When completed, Hansen Dam will be the largest public destination in the San Fernando Valley, said David Gershwin, press secretary for City Councilman Alex Padilla.

The variety and concentration of projects suggest an idea for urban planning that Gershwin said has been lacking in Los Angeles--one that harks back to Frederick Law Olmstead’s concept of Central Park as a place where a diverse city could rub shoulders for the greater good.

“I don’t think the city has taken a regional approach to recreation and parks facilities like this before,” Gershwin said. “It’s like the idea behind Central Park: There will be something there for everybody. . . . The sheer diversity and number of broad-ranging activities . . . should be a model for similar recreational projects throughout Southern California.”

In the pipeline for Hansen Dam are:

* A $40-million branch of the Los Angeles Children’s Museum.

* Baseball fields and more than $12 million in improvements to soccer fields and other facilities.

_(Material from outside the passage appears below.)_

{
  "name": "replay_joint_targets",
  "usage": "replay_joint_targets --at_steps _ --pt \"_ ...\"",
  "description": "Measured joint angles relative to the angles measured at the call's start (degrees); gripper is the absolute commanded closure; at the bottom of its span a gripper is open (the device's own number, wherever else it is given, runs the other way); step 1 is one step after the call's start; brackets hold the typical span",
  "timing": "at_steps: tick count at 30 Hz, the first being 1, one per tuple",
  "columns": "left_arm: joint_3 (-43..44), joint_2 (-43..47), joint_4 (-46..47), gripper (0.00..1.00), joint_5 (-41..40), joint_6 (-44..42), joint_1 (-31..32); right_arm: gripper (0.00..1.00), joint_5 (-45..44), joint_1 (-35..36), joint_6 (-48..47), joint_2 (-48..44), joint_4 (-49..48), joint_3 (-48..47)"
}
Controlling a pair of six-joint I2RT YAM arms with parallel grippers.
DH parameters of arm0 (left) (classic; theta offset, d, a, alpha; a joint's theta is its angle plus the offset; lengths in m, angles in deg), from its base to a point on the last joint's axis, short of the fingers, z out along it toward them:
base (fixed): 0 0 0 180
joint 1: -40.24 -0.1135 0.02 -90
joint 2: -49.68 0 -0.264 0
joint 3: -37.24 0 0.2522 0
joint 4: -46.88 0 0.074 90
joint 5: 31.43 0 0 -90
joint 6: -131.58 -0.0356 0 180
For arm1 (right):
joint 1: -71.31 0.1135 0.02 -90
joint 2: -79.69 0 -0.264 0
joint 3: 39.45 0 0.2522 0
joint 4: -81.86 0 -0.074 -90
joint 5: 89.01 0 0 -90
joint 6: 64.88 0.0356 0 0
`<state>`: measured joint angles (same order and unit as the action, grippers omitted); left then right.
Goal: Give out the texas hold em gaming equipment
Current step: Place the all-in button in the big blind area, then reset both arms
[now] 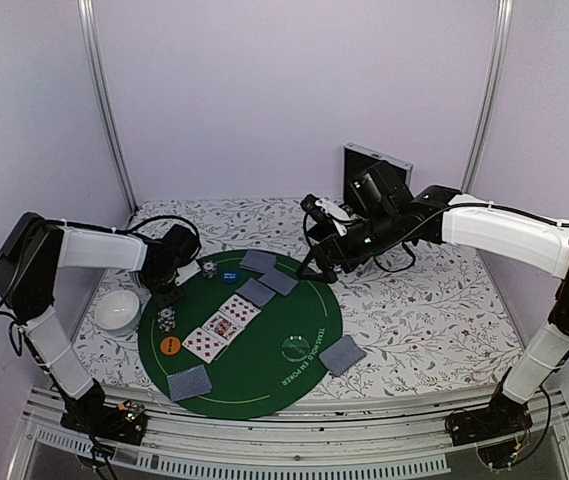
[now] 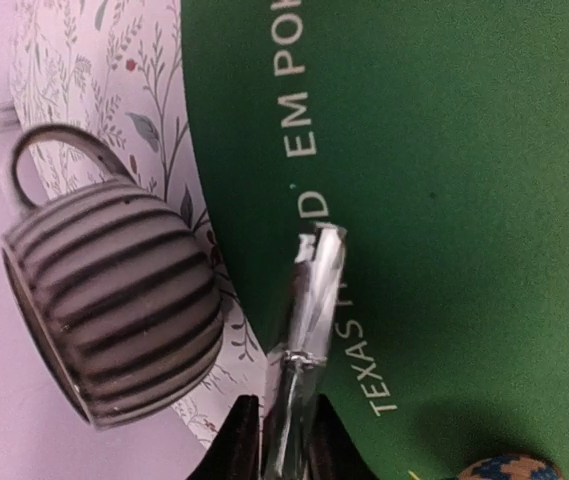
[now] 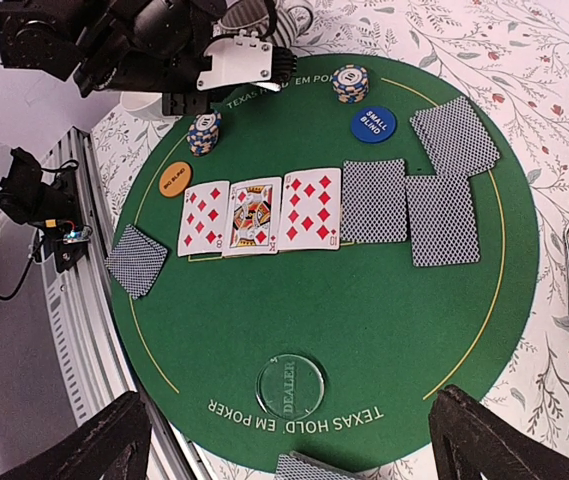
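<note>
Though left claw (image 2: 284, 450) reads unclear, right claw (image 3: 289, 435) gapes empty near three red-pipped cards (image 3: 259, 210).

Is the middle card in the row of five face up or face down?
Face up. The middle card shows red diamonds on white; the next card beside it shows only its grey-blue patterned back.

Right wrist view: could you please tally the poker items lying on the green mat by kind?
Face-up cards: 3
Face-down cards or piles: 5 (one is cut off at the bottom edge)
Chip stacks: 2
Marker discs: 3 (blue, orange, clear)
Total: 13
</note>
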<state>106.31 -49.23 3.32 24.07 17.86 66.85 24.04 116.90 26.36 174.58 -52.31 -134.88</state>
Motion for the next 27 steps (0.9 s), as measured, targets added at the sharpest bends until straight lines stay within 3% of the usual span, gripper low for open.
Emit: replay_joint_targets --at_steps 4,15,21,25,27 --pt "1.86 0.11 -2.21 0.49 3.78 1.36 0.13 0.01 0.13 0.0 0.02 0.0 0.0 0.0" --pt "1.92 7.04 -3.52 0.4 11.39 2.43 0.28 0.01 0.87 0.0 0.28 -0.02 -0.02 0.0" --pt "1.92 13.18 -2.49 0.19 18.12 4.04 -0.2 0.01 -0.22 -0.52 0.72 -1.46 -1.38 1.44" --pt "1.01 22.34 3.89 0.03 25.24 8.15 -3.82 0.01 -0.76 -5.66 2.51 -6.43 -6.01 6.88" --pt "-1.14 27.91 9.44 0.02 27.45 11.1 -7.13 0.01 -1.53 -11.08 4.02 -10.19 -10.56 11.58"
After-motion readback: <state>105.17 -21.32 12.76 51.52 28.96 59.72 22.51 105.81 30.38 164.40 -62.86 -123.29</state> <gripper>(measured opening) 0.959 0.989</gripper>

* A $900,000 “boundless playground” for disabled children.

* A bike path and a skateboard park.

* The purchase of two acres of grassy hills overlooking the dam.

Based on figures from Padilla’s office, that’s more than $71 million worth of planned, proposed or recently completed upgrades. The result will be “a real happenin’ place” and a draw for all of parks-starved Los Angeles, said Ellen Oppenheim, general manager of the city Department of Recreation and Parks, which leases most of the land from the U.S. Army Corps of Engineers.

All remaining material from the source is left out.